June 22, 2022

Where once were black boxes, a new statistical tool illuminates

by National Institute of Standards and Technology

Where once were black boxes, NIST's new LANTERN illuminates — How do you figure out how to alter a gene so that it makes a usefully different protein? The job might be imagined as interacting with a complex machine (at left) that sports a vast control panel filled with thousands of unlabeled switches, which all affect the device's output somehow. A new tool called LANTERN figures out which sets of switches—rungs on the gene's DNA ladder—have the largest effect on a given attribute of the protein. It also summarizes how the user can tweak that attribute to achieve a desired effect, essentially transmuting the many switches on our machine's panel into another machine (at right) with just a few simple dials. Credit: B. Hayes / NIST

Researchers at the National Institute of Standards and Technology (NIST) have developed a new statistical tool that they have used to predict protein function. Not only could it help with the difficult job of altering proteins in practically useful ways, but it also works by methods that are fully interpretable—an advantage over the conventional artificial intelligence (AI) that has aided with protein engineering in the past.

The new tool, called LANTERN, could prove useful in work ranging from producing biofuels to improving crops to developing new disease treatments. Proteins, as building blocks of biology, are a key element in all these tasks. But while it is comparatively easy to make changes to the strand of DNA that serves as the blueprint for a given protein, it remains challenging to determine which specific base pairs—rungs on the DNA ladder—are the keys to producing a desired effect. Finding these keys has been the purview of AI built of deep neural networks (DNNs), which, though effective, are notoriously opaque to human understanding.

Described in a new paper published in the Proceedings of the National Academy of Sciences, LANTERN shows the ability to predict the genetic edits needed to create useful differences in three different proteins. One is the spike-shaped protein from the surface of the SARS-CoV-2 virus that causes COVID-19; understanding how changes in the DNA can alter this spike protein might help epidemiologists predict the future of the pandemic. The other two are well-known lab workhorses: the LacI protein from the E. coli bacterium and the green fluorescent protein (GFP) used as a marker in biology experiments. Selecting these three subjects allowed the NIST team to show not only that their tool works, but also that its results are interpretable—an important characteristic for industry, which needs predictive methods that help with understanding of the underlying system.

"We have an approach that is fully interpretable and that also has no loss in predictive power," said Peter Tonner, a statistician and computational biologist at NIST and LANTERN's main developer. "There's a widespread assumption that if you want one of those things you can't have the other. We've shown that sometimes, you can have both."

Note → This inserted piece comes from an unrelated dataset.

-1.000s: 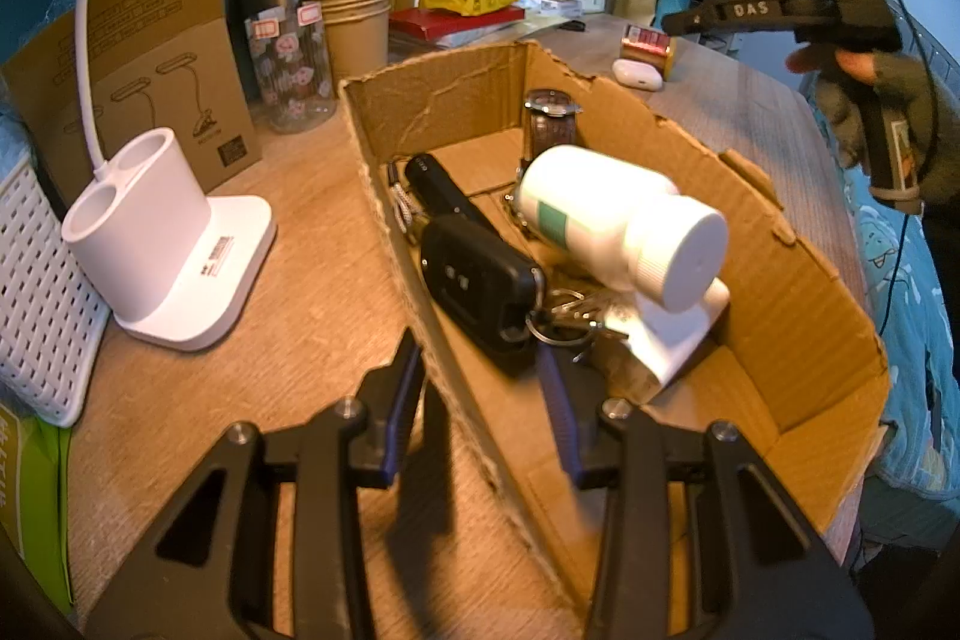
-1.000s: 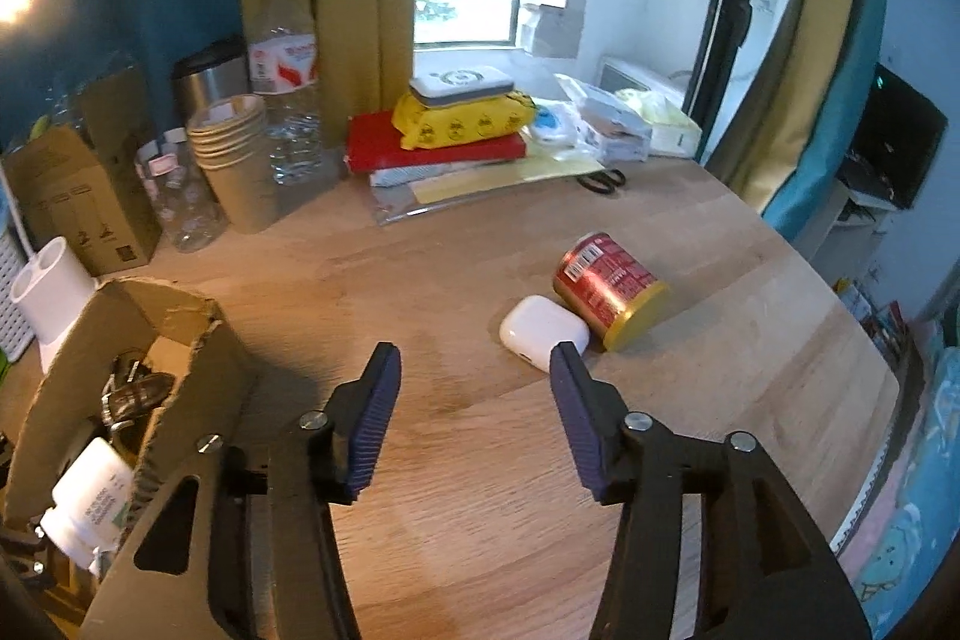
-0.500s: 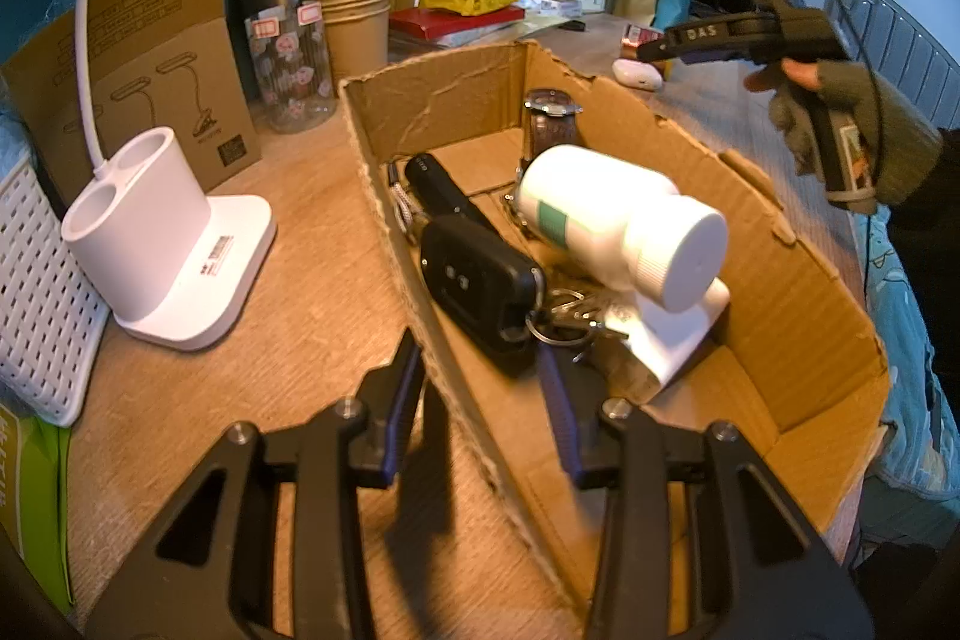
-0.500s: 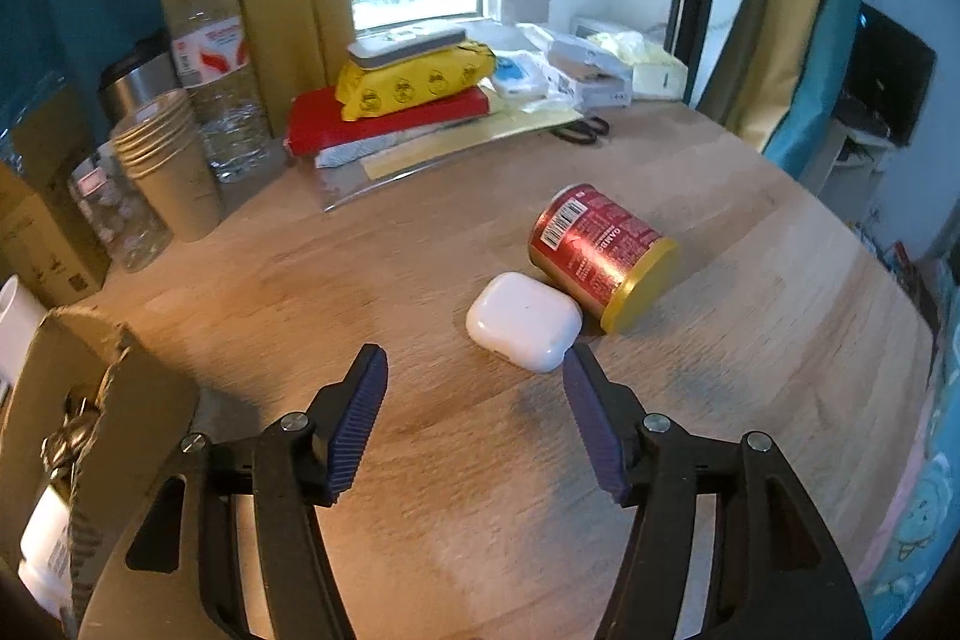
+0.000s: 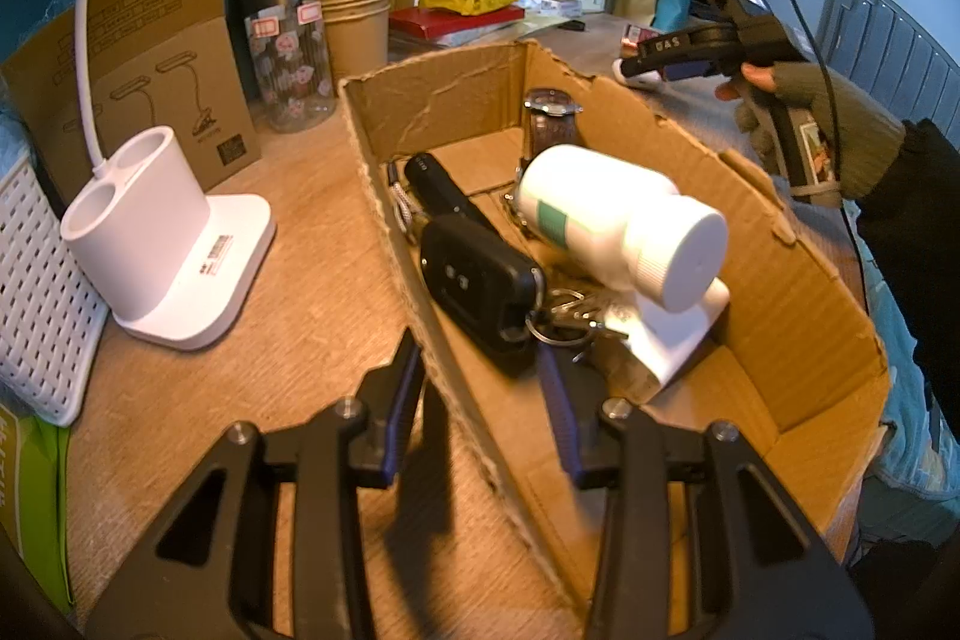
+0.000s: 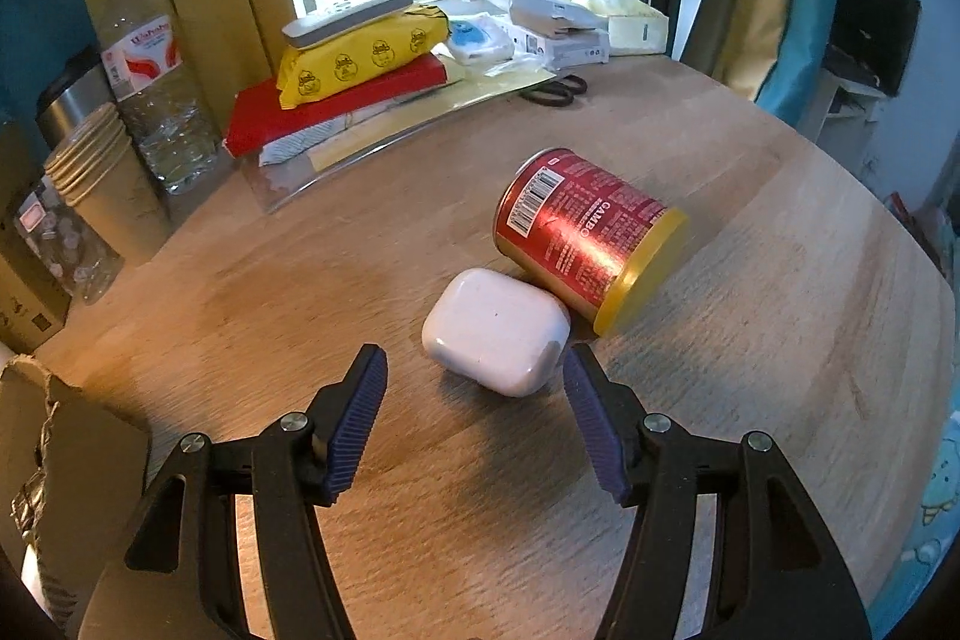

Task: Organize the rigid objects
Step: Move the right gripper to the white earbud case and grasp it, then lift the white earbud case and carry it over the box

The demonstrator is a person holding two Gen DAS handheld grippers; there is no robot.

The problem the NIST team is tackling might be imagined as interacting with a complex machine that sports a vast control panel filled with thousands of unlabeled switches: The device is a gene, a strand of DNA that encodes a protein; the switches are base pairs on the strand. The switches all affect the device's output somehow. If your job is to make the machine work differently in a specific way, which switches should you flip?

Because the answer might require changes to multiple base pairs, scientists have to flip some combination of them, measure the result, then choose a new combination and measure again. The number of permutations is daunting.

"The number of potential combinations can be greater than the number of atoms in the universe," Tonner said. "You could never measure all the possibilities. It's a ridiculously large number."

Because of the sheer quantity of data involved, DNNs have been tasked with sorting through a sampling of data and predicting which base pairs need to be flipped. At this, they have proved successful—as long as you don't ask for an explanation of how they get their answers. They are often described as "black boxes" because their inner workings are inscrutable.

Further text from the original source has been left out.